В те дни меня не покидала тревога и за Катю и за Анечку. Я старался побольше быть дома, и вообще, боялся оставлять Катю одну. Прятал от нее все острые предметы, пересмотрел все флакончики с лекарствами, выдавал ей снотворного лишь по две таблетки в день. Нанял еще одну женщину, чтобы она ухаживала за женой и смотрела за дочкой, чтобы ни на минуту не оставлять Катю без надзора. Катя все это чувствовала и, наверно, поэтому все время требовала, чтобы Анечка была в ее комнате.
Иногда в моменты просветления Катя снова начинала заботиться о дочери, рассматривала с ней книжки, журналы с картинками. Анечке нравился звук ножниц, и я купил Кате тупые детские ножницы: она сидела рядом с дочкой и вырезала из журналов и газет рекламные картинки, раскладывая их по конвертам. Сортировала: мужчины к мужчинам, пишущие машинки к пишущим машинкам, эликсиры от полысения к эликсирам. Анечке все это ужасно нравилось
— я так думаю. Ребенок молча сидел в своем стульчике и, не отрываясь, часами глядел на мелькание ножниц.
Потом, правда, я заметил, что Катя, не обращая внимания на то, что ребенок давно спит, вырезала уже одна, для себя. Она будто входила в какой-то ритм, и ножницы вырезали картинку в три укуса.
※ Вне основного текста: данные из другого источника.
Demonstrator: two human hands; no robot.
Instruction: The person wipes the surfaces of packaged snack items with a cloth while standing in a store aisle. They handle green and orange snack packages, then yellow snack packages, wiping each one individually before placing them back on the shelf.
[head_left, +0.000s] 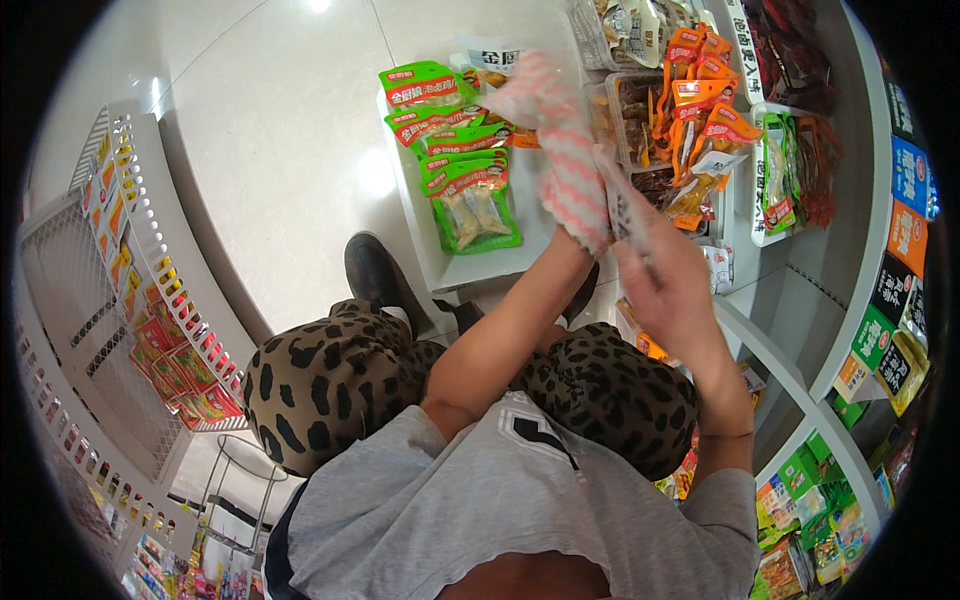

Все чаще на нее находили периоды настоящего затмения. Однажды утром Катя, о чем-то задумавшись, вышла из квартиры в одной рубашке, и я еле нагнал ее внизу, у двери парадного. То она опять становилась агрессивной и набрасывалась на меня: ей начинало казаться, что ее запирают — она ходила по квартире и открывала всюду двери, пугая моих клиентов в комнате ожидания своим безумным и неряшливым видом. Во всем она видела заговор против себя, никому не верила, не доверяла ни врачам, ни Матреше, стала подозрительной, пугливой. При этом ей доставляло удовольствие кричать при ком-нибудь постороннем, что она совершенно здоровый человек, а я хочу избавиться от нее и упечь в сумасшедший дом. Для того, чтобы устроить такой публичный скандал, она специально подбирала момент, когда я ничего сделать не мог — только растерянно извиняться перед испуганными, ничего не понимавшими людьми. В ее глазах при этом я видел какое-то ненормальное бешеное наслаждение — видеть меня униженным.